» WORK REQUEST
Copy out each line of the listing below that contains the word "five".

» GIVEN RECORDS
⁂

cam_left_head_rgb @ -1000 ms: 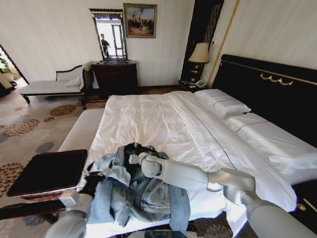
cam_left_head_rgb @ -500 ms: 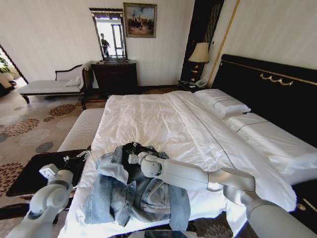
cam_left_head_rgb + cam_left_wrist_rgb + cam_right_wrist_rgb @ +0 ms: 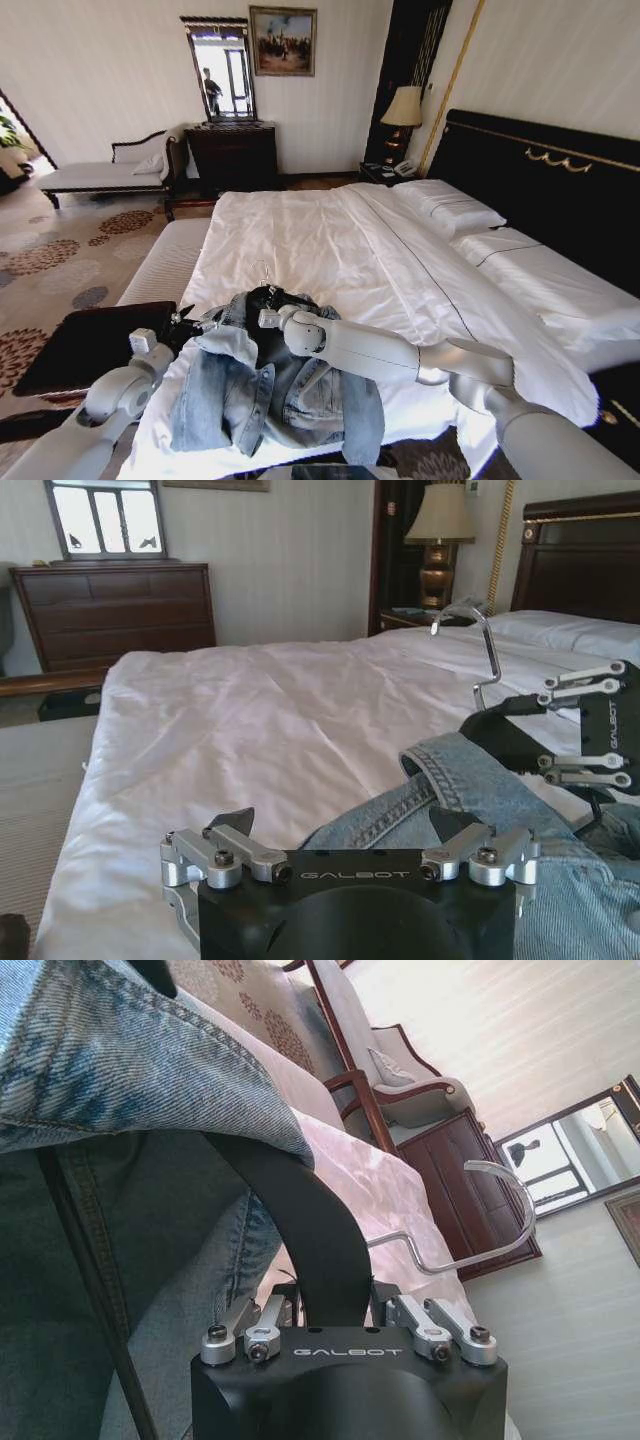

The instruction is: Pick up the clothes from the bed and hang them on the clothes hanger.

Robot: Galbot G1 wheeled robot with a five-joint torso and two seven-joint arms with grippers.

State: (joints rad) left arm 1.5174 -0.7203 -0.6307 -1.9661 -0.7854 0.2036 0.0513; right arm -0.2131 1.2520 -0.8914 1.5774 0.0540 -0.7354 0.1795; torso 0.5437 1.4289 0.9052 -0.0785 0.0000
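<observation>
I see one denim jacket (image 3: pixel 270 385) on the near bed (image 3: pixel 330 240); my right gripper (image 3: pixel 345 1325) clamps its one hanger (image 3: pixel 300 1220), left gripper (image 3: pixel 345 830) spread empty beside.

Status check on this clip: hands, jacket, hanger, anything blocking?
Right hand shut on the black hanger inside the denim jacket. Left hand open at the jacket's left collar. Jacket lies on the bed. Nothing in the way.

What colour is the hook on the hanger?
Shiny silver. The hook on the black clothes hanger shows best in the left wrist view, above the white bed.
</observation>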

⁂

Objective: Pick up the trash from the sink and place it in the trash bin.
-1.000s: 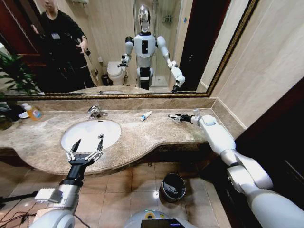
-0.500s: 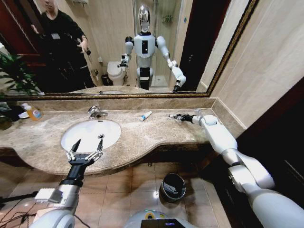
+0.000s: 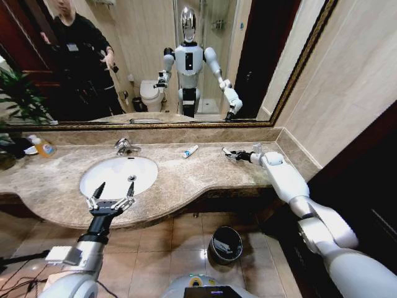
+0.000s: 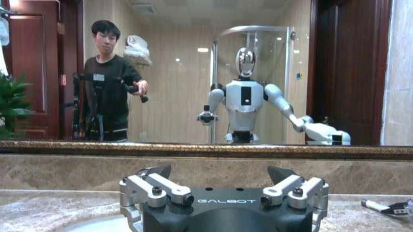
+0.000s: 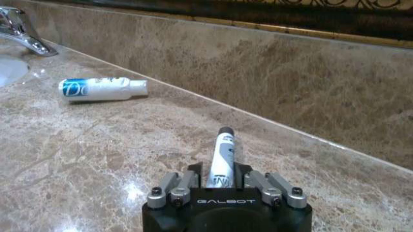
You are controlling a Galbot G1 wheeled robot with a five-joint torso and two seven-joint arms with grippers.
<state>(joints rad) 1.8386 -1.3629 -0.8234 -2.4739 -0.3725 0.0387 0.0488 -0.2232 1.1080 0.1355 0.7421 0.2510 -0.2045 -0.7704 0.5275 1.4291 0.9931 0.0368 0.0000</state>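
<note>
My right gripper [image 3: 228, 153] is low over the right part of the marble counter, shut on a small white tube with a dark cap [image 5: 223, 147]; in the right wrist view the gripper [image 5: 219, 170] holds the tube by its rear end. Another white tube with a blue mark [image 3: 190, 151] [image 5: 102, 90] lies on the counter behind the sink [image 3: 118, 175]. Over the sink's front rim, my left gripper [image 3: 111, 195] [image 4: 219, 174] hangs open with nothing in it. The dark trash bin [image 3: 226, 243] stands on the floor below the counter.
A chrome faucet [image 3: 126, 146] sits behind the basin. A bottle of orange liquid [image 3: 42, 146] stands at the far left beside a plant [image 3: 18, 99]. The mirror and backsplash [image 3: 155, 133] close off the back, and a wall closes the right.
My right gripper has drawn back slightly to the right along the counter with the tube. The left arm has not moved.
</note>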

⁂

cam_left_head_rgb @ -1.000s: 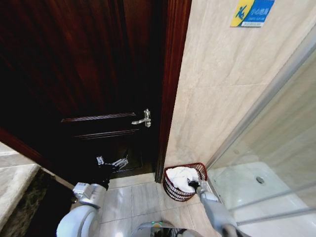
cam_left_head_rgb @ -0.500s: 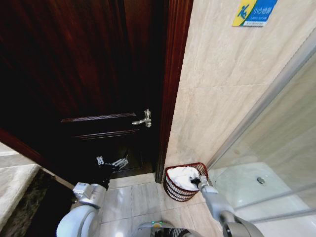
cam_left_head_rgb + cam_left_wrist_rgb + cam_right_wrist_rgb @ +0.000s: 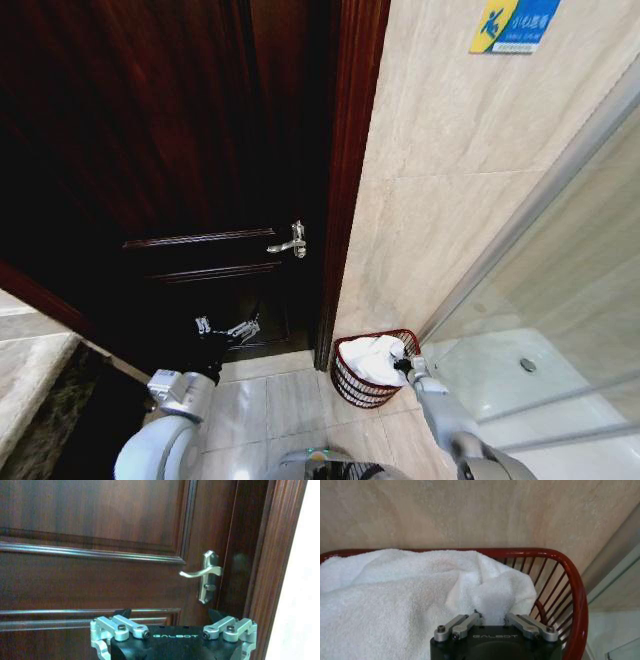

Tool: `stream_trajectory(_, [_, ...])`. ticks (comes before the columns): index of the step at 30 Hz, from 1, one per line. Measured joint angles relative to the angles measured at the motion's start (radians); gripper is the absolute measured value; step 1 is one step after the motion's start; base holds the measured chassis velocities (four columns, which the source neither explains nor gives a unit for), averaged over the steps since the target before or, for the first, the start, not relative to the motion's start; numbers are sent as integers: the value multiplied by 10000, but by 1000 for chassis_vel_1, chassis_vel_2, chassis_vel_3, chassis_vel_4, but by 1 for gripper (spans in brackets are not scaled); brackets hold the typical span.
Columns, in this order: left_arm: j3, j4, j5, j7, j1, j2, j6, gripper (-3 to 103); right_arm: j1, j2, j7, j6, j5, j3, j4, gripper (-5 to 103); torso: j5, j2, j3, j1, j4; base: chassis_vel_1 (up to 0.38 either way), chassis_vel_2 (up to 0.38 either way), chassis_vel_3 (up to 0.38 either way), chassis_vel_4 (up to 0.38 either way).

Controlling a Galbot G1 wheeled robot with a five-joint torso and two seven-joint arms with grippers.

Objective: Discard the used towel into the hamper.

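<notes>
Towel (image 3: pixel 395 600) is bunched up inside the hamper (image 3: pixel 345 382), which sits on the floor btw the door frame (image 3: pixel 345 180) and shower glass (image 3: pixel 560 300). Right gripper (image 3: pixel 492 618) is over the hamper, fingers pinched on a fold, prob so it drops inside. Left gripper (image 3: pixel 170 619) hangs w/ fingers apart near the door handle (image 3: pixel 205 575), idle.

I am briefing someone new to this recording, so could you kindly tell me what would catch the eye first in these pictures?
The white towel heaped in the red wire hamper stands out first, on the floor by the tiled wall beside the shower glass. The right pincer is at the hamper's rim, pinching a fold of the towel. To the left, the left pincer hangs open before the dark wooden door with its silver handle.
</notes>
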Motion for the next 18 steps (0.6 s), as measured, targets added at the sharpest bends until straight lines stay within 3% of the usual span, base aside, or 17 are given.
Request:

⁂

» TASK OUTPUT
Robot: Galbot G1 wheeled robot with a five-joint torso and two seven-joint arms with grippers.
You are controlling a Galbot G1 wheeled robot with a five-joint torso and two seven-joint arms with grippers.
Controlling a Galbot G1 wheeled robot with a five-joint torso and two seven-joint arms with grippers.

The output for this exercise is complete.